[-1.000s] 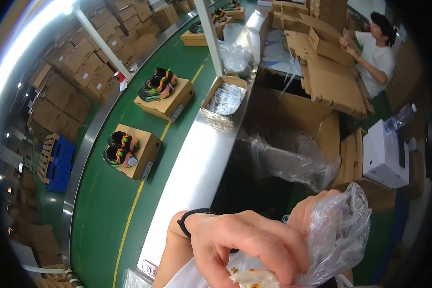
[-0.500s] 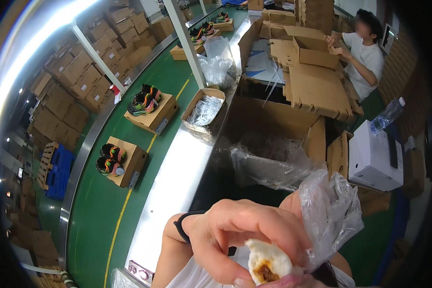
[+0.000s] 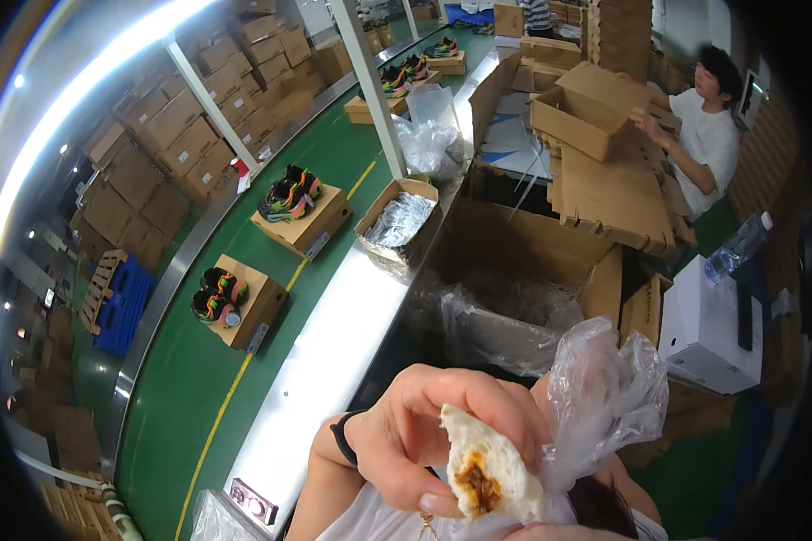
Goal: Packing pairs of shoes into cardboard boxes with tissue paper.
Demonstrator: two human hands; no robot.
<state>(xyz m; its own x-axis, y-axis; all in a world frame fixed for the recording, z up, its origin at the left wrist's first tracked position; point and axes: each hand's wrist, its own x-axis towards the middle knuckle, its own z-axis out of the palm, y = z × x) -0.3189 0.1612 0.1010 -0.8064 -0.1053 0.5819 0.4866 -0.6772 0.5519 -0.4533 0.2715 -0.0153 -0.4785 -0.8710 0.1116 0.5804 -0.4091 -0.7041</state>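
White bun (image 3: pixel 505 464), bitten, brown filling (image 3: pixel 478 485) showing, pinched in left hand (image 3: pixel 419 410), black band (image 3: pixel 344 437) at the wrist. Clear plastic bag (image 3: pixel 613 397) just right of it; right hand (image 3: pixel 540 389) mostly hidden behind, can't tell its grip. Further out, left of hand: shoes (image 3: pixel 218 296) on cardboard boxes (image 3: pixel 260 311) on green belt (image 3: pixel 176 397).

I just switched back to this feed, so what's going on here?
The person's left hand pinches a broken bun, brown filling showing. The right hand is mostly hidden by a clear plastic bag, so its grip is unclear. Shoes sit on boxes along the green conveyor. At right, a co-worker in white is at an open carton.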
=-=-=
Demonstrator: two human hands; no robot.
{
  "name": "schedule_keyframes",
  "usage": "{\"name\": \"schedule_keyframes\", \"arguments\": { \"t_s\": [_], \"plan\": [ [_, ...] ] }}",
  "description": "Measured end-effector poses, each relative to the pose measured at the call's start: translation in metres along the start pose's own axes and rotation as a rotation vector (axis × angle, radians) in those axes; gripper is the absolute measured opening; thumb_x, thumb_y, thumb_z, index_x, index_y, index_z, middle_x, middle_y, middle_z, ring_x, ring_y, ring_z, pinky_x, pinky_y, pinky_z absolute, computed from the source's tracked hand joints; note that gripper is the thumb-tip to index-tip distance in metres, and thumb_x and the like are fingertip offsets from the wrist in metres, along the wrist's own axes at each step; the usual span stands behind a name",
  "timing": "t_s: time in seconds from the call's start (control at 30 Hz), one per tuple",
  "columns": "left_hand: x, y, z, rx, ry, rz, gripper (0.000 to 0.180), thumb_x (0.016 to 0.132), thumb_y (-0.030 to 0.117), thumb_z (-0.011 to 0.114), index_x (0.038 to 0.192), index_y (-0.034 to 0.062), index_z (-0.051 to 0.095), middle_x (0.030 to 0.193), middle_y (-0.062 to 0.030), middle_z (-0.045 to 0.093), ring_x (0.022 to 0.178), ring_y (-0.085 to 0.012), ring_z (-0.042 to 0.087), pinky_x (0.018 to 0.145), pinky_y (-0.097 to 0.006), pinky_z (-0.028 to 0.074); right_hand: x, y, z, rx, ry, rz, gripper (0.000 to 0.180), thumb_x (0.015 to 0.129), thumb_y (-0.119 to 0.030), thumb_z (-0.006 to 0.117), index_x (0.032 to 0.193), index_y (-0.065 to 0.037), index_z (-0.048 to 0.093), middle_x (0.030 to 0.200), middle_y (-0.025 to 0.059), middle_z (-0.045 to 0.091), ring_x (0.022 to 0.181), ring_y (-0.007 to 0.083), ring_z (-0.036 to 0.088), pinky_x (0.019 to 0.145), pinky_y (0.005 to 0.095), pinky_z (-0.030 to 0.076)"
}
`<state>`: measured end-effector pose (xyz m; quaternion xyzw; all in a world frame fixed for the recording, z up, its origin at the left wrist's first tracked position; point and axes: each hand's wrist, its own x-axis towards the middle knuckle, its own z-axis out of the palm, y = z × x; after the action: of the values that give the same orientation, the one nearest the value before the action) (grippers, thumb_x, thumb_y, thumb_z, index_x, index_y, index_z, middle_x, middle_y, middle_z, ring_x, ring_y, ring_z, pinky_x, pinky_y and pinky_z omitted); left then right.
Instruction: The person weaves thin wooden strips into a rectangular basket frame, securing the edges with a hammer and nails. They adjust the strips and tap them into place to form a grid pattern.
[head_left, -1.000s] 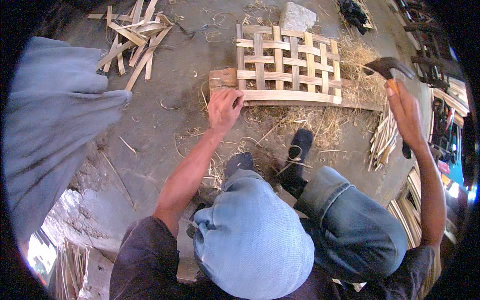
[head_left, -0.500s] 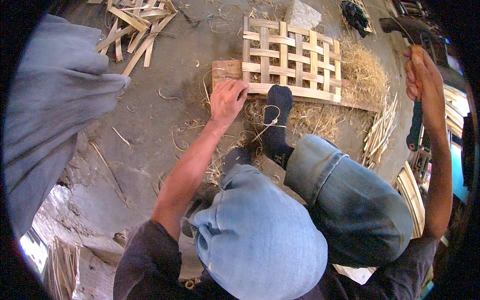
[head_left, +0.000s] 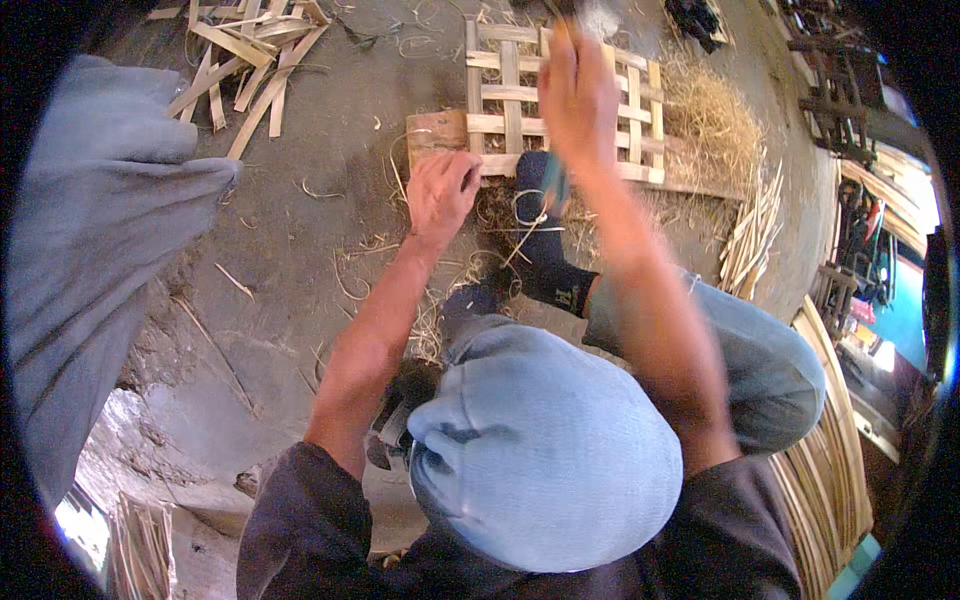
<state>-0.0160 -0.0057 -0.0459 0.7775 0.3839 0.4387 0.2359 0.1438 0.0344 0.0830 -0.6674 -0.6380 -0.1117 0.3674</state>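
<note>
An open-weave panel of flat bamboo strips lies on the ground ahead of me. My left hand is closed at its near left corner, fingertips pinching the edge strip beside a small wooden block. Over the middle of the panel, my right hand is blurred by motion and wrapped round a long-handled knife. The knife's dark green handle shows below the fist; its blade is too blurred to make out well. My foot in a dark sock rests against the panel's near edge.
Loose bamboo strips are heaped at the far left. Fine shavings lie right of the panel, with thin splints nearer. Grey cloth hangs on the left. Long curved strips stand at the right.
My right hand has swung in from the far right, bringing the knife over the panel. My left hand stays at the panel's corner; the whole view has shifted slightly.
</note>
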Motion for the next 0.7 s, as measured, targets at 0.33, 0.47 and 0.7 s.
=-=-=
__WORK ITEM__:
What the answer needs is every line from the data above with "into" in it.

__EXERCISE RESPONSE__:
Goal: Packing pairs of shoes into cardboard boxes with tissue paper.
Instruction: The person weaves thin wooden strips into a rectangular basket frame, securing the edges with a hammer and nails. They adjust the strips and tap them into place to form a grid pattern.

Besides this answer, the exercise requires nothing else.